A third configuration, the Soyuz-2-1v, is currently under development and is expected to make its maiden flight next year. It features an NK-33 engine in place of the RD-108A used on the core stages of the other configurations, and does not include the strapon boosters used by other configurations. (Click here for an array of documentation on this vehicle in the L2 Russian section).
Joining the other three crewmembers of Expedition 32 – consisting of Russian commander Gennady Padalka, fellow Russian Sergey Revin, and American Joe Acaba – the six person crew will be aboard the station during an exceptionally busy period that includes two spacewalks, the arrival of resupply vehicles, and an increasingly faster pace of scientific research.
Following the docking of Soyuz TMA-05M to the ISS on July 17, the Japanese H-II Transfer Vehicle-3 (HTV-3) spacecraft will launch to the ISS on July 21.
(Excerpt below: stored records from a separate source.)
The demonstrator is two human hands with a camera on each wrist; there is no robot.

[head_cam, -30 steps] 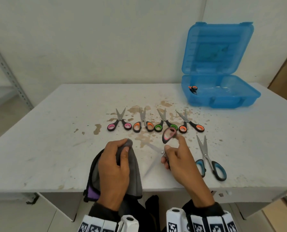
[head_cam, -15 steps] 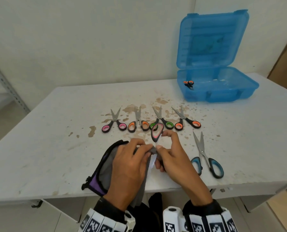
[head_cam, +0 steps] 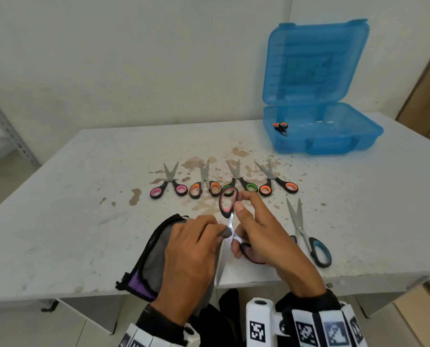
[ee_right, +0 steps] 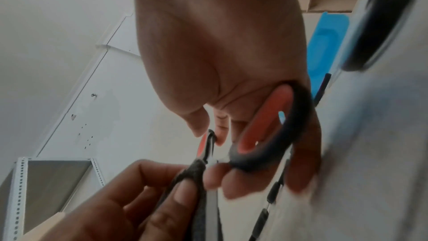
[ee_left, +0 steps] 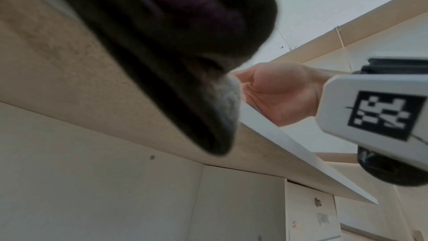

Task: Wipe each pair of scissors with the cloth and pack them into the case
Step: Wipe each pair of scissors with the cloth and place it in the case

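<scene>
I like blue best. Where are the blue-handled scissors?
In the head view, the blue-handled scissors lie on the table, just right of the right hand, near the front edge.

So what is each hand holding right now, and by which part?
Right hand holds the red-and-black-handled scissors by their handle loops. Left hand holds the grey cloth, pinching a fold onto the blade.

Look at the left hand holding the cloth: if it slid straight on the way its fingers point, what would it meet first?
Probably the red-handled scissors: the left hand pinches the cloth against their blade, fingers pointing at the right hand that holds them. Depth is hard to judge.
</scene>
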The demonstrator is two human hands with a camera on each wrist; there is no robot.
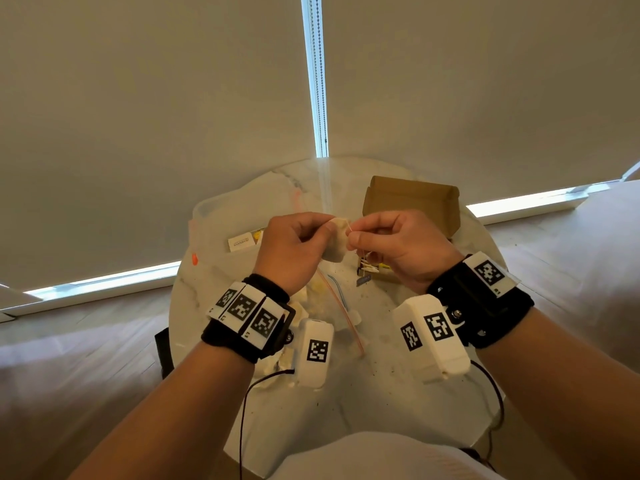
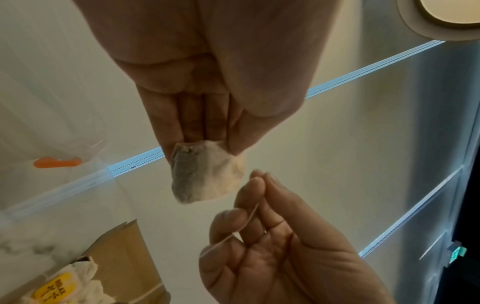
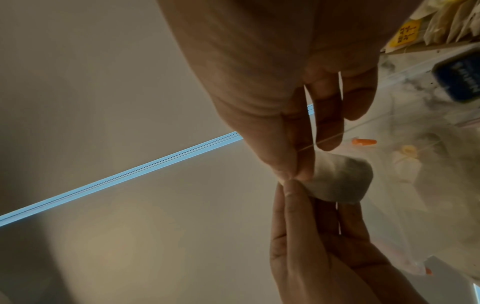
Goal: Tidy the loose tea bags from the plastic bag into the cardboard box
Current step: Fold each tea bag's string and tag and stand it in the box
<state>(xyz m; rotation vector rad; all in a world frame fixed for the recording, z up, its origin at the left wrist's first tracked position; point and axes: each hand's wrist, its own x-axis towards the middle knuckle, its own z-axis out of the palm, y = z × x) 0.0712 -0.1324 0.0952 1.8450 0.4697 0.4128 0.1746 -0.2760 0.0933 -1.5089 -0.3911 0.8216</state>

One day after the HTV-3 launches, a test of a new rendezvous system antenna will take place via the undocking of the Progress M-15M, where it will hold at 250 miles distance, prior to redocking.
Then, the HTV-3 will arrive at the orbital outpost for a rendezvous and berthing – using much the same procedure as the SpaceX Dragon – on 27 July.
The HTV-3 mission will kick off an intense period of internal cargo transfers, and external robotics as the HTV-3 Exposed Pallet (EP) is transferred to the Japanese Exposed Facility (JEF), whereupon the Japanese Experiment Module Remote Manipulator System (JEM RMS) will remove the Multi-mission Consolidated Equipment (MCE) payload from the EP and install it onto the JEF.
Meanwhile, the Canadian Special Purpose Dextrous Manipulator (SPDM) “Dextre” will remove the Space Communications and Navigation (SCaN) testbed from the EP and install it onto the ExPrESS Logistics Carrier-3 (ELC-3). The empty EP will then be transferred back to HTV-3.
Just days later, on July 30, the Progress M-15M cargo ship will be undocked and sent for a destructive entry to complete its mission and clear the docking port on Pirs for the arrival of the Progress M-16M resupply vehicle, that is scheduled to launch on August 1.
This Progress will be taking a short cut to Station, cutting the arrival time down from the traditional two days, to just four orbits, potentially laying the foundations for a much shorter mission timeline prior to docking for future Soyuz astronauts.
This will be followed by Russian EVA-31, to be conducted by Gennady Padalka and Yuri Malenchenko on August 16, followed on August 30 by US EVA-18 involving Williams and Hoshide, which will include the Removal & Replacement (R&R) of the failing Main Bus Switching Unit-1 (MBSU-1), and the installation of a thermal cover onto Pressurised Mating Adapter-2 (PMA-2).
Recent ISS Articles: http://www.nasaspaceflight.com/tag/iss/
The extensive period of activity will then continue with the September 6 departure of the HTV-3, followed on 17 September by the departure of Soyuz TMA-04M/30S, marking the end of Expedition 32, followed on 23 September by the departure of Europe’s ATV-3 spacecraft.
The first Dragon flight under the Commercial Resupply Services (CRS) contract – known as SpX-1 – is then scheduled for launch on 5 October, for a rendezvous and berthing to the ISS on 7 October.